Projected explicit and implicit Taylor series methods for DAEs

The recently developed new algorithm for computing consistent initial values and Taylor coefficients for DAEs using projector-based constrained optimization opens new possibilities to apply Taylor series integration methods. In this paper, we show how corresponding projected explicit and implicit Taylor series methods can be adapted to DAEs of arbitrary index. Owing to our formulation as a projected optimization problem constrained by the derivative array, no explicit description of the inherent dynamics is necessary, and various Taylor integration schemes can be defined in a general framework. In particular, we address higher-order Pade methods that stand out due to their stability. We further discuss several aspects of our prototype implemented in Python using Automatic Differentiation.
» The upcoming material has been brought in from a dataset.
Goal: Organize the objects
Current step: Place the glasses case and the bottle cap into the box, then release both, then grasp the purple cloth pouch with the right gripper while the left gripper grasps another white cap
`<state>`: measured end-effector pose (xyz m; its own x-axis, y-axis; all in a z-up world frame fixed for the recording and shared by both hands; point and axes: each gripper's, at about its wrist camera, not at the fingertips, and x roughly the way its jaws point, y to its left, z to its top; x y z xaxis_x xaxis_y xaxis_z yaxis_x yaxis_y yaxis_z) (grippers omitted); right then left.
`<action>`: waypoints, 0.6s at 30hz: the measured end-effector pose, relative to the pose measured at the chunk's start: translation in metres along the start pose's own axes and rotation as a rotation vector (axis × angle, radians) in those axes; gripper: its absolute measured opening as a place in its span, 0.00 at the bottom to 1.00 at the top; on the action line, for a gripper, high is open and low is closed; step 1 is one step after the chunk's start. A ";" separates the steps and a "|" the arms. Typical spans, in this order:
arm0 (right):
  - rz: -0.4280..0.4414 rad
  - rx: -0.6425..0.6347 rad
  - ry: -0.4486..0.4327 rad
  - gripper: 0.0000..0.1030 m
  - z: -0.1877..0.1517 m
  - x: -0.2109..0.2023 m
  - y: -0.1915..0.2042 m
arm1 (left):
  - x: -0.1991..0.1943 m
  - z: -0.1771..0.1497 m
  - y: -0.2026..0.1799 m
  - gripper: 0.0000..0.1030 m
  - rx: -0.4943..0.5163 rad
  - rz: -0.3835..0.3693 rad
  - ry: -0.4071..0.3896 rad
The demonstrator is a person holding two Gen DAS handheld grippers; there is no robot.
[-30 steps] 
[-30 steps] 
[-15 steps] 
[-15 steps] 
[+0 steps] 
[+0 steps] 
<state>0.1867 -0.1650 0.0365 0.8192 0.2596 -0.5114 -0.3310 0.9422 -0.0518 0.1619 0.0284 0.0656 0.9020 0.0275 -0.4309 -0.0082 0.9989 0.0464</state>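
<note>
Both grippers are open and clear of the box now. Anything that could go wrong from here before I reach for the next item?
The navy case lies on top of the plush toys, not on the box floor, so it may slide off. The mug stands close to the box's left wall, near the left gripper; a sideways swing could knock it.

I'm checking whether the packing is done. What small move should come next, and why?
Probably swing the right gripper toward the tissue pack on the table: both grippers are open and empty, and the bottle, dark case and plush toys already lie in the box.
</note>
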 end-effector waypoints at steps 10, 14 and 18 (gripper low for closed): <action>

The methods have been successfully tested on examples arising from multibody systems simulation and a higher-index DAE benchmark arising from servo-constraint problems.

Automated summary

The newly developed algorithm for computing consistent initial values and Taylor coefficients for DAEs offers new possibilities for applying Taylor series integration methods. By formulating the problem as a constrained optimization problem constrained by the derivative array, explicit description of the inherent dynamics is not required, allowing for various Taylor integration schemes to be defined within a general framework. The methods have been successfully tested on examples from multibody systems simulation and a higher-index DAE benchmark from servo-constraint problems.